AIM OF THE EXERCISE:
The answer is the data repeated in full, with no pictures included.

GIVEN ENTRIES:
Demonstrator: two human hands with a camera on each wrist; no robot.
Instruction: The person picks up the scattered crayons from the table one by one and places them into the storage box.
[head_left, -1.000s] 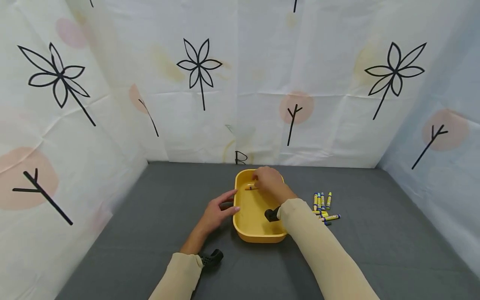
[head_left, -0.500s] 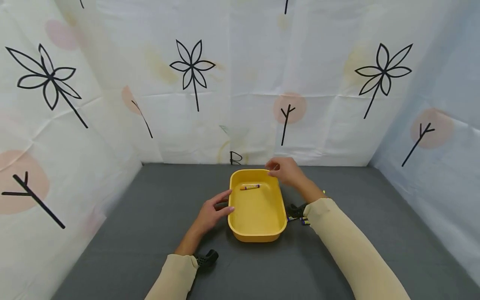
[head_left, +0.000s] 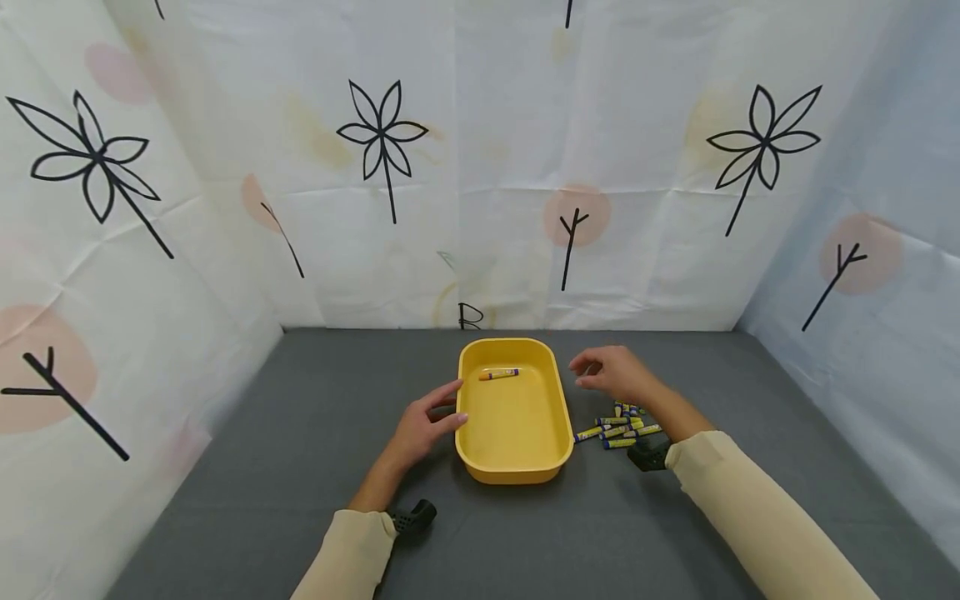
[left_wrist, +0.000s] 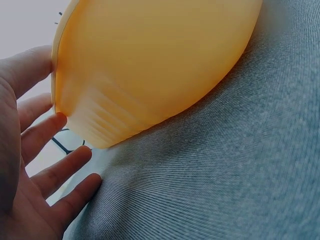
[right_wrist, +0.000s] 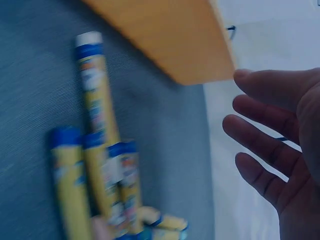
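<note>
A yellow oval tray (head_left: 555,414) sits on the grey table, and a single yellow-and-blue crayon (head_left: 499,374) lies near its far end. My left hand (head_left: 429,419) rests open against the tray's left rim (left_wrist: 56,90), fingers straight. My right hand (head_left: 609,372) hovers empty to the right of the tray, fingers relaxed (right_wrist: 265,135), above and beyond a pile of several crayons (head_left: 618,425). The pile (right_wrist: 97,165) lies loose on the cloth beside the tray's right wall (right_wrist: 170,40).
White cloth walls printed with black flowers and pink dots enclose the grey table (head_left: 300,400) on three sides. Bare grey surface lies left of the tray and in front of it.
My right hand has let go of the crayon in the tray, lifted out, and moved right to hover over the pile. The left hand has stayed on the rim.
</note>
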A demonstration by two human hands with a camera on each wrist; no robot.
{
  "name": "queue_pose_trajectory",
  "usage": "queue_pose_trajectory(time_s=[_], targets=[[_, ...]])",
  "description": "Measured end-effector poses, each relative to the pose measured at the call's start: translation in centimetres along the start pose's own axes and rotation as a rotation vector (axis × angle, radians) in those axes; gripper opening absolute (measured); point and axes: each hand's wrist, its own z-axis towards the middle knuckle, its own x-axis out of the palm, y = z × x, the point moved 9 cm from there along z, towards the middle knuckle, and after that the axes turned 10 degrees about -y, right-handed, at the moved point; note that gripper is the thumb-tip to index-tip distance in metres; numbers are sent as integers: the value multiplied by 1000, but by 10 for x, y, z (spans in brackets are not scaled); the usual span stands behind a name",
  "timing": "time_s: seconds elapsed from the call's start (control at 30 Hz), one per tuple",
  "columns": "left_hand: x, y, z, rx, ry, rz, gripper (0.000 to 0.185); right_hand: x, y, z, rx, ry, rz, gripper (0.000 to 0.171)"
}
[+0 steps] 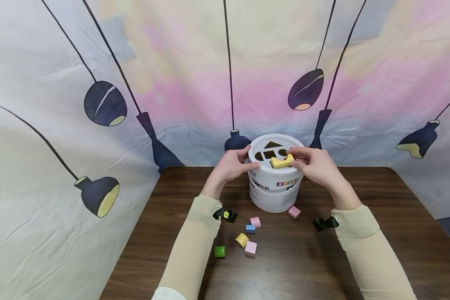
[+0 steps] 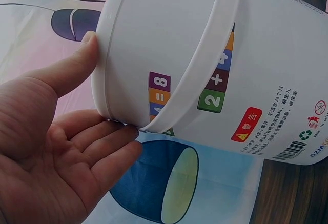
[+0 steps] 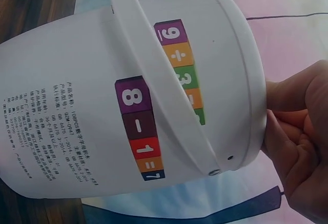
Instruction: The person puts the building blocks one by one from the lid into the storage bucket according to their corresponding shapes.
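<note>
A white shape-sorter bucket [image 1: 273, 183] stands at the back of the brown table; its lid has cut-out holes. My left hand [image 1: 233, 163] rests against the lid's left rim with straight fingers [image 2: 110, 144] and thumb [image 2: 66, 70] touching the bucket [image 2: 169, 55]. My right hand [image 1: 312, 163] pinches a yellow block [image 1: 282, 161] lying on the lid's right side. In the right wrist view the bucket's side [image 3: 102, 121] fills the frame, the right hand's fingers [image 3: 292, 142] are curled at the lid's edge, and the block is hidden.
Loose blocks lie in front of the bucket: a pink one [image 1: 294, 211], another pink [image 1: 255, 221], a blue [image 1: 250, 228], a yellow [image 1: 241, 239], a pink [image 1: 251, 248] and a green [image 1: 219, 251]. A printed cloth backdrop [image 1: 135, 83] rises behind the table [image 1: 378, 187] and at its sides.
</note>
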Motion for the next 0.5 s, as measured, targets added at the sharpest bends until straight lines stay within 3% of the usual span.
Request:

ANSWER TO THIS TASK:
Demonstrator: two human hands with a camera on each wrist; no robot.
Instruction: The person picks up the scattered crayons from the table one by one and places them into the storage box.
[head_left, -1.000s] 
[head_left, -0.500s] 
[head_left, +0.000s] 
[left_wrist, +0.000s] 
[right_wrist, +0.000s] 
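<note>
A yellow oval tray (head_left: 555,414) sits on the grey table, and a single yellow-and-blue crayon (head_left: 499,374) lies near its far end. My left hand (head_left: 429,419) rests open against the tray's left rim (left_wrist: 56,90), fingers straight. My right hand (head_left: 609,372) hovers empty to the right of the tray, fingers relaxed (right_wrist: 265,135), above and beyond a pile of several crayons (head_left: 618,425). The pile (right_wrist: 97,165) lies loose on the cloth beside the tray's right wall (right_wrist: 170,40).
White cloth walls printed with black flowers and pink dots enclose the grey table (head_left: 300,400) on three sides. Bare grey surface lies left of the tray and in front of it.
My right hand has let go of the crayon in the tray, lifted out, and moved right to hover over the pile. The left hand has stayed on the rim.
</note>
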A demonstration by two human hands with a camera on each wrist; no robot.
{
  "name": "queue_pose_trajectory",
  "usage": "queue_pose_trajectory(time_s=[_], targets=[[_, ...]])",
  "description": "Measured end-effector poses, each relative to the pose measured at the call's start: translation in centimetres along the start pose's own axes and rotation as a rotation vector (axis × angle, radians) in those axes; gripper opening absolute (measured); point and axes: each hand's wrist, its own z-axis towards the middle knuckle, its own x-axis out of the palm, y = z × x, the point moved 9 cm from there along z, towards the middle knuckle, and after that the axes turned 10 degrees about -y, right-handed, at the moved point; note that gripper is the thumb-tip to index-tip distance in metres; numbers are sent as integers: the value multiplied by 1000, but by 10 for x, y, z (spans in brackets are not scaled); the usual span stands behind a name",
  "timing": "time_s: seconds elapsed from the call's start (control at 30 Hz), one per tuple",
  "columns": "left_hand: x, y, z, rx, ry, rz, gripper (0.000 to 0.185); right_hand: x, y, z, rx, ry, rz, gripper (0.000 to 0.171)"
}
[+0 steps] 
[+0 steps] 
[+0 steps] 
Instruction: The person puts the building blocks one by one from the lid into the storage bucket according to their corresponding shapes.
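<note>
A white shape-sorter bucket [image 1: 273, 183] stands at the back of the brown table; its lid has cut-out holes. My left hand [image 1: 233, 163] rests against the lid's left rim with straight fingers [image 2: 110, 144] and thumb [image 2: 66, 70] touching the bucket [image 2: 169, 55]. My right hand [image 1: 312, 163] pinches a yellow block [image 1: 282, 161] lying on the lid's right side. In the right wrist view the bucket's side [image 3: 102, 121] fills the frame, the right hand's fingers [image 3: 292, 142] are curled at the lid's edge, and the block is hidden.
Loose blocks lie in front of the bucket: a pink one [image 1: 294, 211], another pink [image 1: 255, 221], a blue [image 1: 250, 228], a yellow [image 1: 241, 239], a pink [image 1: 251, 248] and a green [image 1: 219, 251]. A printed cloth backdrop [image 1: 135, 83] rises behind the table [image 1: 378, 187] and at its sides.
</note>
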Motion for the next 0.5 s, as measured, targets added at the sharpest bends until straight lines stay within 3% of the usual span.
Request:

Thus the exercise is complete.